> **Task to carry out**
Filter the entries below, keeping only lines with the word "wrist".

> **Entries supplied**
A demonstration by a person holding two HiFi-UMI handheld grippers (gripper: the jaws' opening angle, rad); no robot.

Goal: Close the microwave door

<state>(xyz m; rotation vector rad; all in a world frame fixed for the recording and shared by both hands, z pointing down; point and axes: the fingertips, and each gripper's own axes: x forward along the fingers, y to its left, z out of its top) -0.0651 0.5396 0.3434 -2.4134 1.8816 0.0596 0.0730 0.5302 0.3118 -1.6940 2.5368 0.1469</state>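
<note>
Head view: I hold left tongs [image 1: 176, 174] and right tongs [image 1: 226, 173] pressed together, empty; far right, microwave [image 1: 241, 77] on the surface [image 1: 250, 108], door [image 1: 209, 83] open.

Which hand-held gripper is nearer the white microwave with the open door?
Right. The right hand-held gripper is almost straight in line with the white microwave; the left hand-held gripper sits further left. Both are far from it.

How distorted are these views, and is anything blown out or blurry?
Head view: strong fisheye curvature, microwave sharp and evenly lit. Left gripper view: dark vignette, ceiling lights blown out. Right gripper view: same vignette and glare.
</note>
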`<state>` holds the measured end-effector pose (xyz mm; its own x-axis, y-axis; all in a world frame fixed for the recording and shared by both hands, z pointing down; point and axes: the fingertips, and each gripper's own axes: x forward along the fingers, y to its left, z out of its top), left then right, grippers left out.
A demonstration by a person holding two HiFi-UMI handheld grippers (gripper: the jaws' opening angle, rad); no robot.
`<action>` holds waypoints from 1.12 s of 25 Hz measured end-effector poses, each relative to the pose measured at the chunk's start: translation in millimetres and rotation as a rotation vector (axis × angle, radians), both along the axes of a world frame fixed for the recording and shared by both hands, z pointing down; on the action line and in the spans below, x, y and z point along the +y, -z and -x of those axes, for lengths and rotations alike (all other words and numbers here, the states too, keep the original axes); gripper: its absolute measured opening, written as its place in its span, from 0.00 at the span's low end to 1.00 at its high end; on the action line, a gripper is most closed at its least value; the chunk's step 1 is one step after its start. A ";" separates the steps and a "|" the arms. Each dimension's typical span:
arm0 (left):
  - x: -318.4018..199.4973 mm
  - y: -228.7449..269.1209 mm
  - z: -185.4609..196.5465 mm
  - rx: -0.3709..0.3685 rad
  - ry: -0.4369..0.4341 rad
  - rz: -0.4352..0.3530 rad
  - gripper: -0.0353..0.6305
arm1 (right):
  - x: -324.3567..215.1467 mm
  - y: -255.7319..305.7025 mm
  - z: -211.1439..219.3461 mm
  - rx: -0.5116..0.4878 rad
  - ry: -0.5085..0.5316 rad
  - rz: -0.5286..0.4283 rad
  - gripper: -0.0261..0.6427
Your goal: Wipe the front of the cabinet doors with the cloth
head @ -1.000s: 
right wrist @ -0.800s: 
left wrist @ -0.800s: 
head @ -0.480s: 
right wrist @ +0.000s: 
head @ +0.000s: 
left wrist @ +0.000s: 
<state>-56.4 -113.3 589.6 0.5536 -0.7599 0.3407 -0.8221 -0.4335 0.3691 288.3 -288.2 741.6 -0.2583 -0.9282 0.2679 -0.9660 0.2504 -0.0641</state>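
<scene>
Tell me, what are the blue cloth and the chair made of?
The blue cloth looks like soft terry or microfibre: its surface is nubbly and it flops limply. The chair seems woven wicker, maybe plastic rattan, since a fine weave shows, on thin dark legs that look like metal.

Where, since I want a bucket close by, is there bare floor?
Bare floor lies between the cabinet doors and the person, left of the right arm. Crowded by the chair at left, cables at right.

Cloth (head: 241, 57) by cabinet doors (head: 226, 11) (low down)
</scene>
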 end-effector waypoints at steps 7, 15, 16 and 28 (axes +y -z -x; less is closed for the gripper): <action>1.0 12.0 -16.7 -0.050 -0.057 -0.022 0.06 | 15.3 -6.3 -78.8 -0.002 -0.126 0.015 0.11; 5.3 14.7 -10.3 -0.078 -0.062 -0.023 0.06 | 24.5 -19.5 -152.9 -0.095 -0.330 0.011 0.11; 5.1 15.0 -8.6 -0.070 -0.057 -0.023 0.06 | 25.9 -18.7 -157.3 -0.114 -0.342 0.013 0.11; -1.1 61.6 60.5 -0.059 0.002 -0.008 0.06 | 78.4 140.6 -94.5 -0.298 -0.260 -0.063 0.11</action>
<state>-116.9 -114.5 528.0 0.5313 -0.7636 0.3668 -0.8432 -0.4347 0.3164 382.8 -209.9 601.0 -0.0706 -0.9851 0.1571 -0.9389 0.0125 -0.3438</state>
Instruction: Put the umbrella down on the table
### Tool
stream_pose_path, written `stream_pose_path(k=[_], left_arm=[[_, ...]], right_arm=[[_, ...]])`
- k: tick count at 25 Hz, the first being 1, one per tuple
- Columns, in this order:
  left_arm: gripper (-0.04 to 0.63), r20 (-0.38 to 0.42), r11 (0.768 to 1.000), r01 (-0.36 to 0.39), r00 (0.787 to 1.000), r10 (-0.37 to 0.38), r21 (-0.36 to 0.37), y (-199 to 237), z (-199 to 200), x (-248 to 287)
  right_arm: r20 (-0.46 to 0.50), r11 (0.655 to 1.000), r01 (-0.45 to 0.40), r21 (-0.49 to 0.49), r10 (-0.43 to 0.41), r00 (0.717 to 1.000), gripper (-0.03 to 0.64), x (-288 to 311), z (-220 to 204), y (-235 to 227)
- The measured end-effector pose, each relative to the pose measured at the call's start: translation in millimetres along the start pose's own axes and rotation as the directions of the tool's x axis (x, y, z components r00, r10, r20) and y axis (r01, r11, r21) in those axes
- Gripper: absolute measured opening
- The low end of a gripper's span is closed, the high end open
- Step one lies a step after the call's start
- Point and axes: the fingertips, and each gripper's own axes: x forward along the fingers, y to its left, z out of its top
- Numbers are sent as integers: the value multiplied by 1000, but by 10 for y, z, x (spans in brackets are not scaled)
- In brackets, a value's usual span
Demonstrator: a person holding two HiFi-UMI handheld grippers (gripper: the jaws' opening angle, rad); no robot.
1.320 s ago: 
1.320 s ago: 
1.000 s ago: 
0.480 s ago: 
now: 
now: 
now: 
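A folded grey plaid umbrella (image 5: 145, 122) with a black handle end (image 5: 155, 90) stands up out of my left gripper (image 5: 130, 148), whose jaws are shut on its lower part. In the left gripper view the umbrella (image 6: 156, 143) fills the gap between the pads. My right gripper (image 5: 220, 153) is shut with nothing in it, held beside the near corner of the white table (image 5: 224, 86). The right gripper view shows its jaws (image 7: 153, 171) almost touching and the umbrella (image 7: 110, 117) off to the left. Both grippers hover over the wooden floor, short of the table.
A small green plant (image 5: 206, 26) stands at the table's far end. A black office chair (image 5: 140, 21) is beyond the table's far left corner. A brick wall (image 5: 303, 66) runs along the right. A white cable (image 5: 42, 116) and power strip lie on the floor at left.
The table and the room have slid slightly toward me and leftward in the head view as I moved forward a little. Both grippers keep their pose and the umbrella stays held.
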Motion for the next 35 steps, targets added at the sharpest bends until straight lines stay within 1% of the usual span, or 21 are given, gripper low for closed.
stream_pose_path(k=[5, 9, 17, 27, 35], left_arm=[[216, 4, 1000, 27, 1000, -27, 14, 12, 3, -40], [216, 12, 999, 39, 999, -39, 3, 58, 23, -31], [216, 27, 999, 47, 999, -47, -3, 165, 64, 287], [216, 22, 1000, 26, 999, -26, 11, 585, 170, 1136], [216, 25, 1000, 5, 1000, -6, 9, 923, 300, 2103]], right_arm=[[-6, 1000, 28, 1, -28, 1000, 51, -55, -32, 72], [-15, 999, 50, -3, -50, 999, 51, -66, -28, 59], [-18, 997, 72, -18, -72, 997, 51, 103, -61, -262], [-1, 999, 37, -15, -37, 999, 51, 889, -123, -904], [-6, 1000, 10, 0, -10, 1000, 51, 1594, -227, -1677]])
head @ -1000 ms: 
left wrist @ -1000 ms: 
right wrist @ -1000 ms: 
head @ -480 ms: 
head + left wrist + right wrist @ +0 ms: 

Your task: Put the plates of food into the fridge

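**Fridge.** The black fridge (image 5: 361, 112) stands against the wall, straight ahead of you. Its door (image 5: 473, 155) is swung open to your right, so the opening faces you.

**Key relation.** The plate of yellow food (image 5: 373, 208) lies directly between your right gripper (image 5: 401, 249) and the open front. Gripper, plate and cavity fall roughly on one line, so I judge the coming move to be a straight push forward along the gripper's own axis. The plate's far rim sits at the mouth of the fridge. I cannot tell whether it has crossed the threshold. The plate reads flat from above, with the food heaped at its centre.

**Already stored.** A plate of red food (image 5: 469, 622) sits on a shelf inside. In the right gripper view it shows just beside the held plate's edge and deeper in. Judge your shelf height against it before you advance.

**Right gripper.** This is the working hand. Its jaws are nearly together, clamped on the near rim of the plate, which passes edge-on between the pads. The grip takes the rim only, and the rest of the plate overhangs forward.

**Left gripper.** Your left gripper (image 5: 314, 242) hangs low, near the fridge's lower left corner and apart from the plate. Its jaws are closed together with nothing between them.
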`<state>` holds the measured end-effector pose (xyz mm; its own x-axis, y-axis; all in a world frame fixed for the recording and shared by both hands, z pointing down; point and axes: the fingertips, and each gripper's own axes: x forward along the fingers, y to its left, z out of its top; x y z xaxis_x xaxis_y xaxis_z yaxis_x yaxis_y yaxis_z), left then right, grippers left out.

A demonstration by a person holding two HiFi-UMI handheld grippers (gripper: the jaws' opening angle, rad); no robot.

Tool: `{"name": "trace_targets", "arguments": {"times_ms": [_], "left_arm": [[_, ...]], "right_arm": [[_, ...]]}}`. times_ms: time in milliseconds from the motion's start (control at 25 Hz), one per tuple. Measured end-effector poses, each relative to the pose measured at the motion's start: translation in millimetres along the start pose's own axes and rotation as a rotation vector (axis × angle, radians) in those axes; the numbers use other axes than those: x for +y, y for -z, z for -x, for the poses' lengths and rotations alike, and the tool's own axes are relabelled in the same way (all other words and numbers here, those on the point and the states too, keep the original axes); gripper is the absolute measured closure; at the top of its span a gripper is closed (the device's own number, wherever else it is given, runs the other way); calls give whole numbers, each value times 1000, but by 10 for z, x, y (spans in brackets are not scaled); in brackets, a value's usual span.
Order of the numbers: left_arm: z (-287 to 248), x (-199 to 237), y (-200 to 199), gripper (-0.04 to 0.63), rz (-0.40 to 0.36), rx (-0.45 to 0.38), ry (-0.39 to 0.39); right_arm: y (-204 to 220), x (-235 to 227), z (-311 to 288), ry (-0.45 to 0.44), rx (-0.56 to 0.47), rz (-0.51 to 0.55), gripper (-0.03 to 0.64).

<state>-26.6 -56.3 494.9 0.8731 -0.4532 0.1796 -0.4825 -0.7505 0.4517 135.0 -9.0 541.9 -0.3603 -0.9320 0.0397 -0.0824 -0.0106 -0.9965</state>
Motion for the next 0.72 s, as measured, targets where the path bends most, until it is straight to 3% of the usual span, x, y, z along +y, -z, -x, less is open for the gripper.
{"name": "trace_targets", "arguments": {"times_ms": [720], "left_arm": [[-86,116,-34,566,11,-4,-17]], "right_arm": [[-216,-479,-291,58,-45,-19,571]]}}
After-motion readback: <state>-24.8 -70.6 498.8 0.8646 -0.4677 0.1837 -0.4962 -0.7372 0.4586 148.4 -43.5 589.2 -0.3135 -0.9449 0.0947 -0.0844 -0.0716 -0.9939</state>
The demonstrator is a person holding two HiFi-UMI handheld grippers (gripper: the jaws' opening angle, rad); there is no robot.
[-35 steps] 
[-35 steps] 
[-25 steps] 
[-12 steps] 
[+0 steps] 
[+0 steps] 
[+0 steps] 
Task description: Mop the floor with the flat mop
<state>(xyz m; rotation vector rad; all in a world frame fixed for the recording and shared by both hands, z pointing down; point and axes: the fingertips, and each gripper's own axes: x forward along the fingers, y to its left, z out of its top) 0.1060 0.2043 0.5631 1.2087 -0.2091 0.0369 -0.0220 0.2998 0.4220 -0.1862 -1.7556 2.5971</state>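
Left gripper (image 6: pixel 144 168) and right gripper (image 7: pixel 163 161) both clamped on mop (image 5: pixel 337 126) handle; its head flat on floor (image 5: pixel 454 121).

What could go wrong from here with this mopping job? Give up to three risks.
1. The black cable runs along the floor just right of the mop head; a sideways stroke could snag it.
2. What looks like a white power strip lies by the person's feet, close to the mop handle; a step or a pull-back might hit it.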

> **Exercise result**
right wrist @ -0.800s: 
left wrist @ -0.800s: 
right wrist @ +0.000s: 
left wrist @ +0.000s: 
left wrist @ -1000 ms: 
right wrist @ -1000 ms: 
head + left wrist + right wrist @ +0 ms: 

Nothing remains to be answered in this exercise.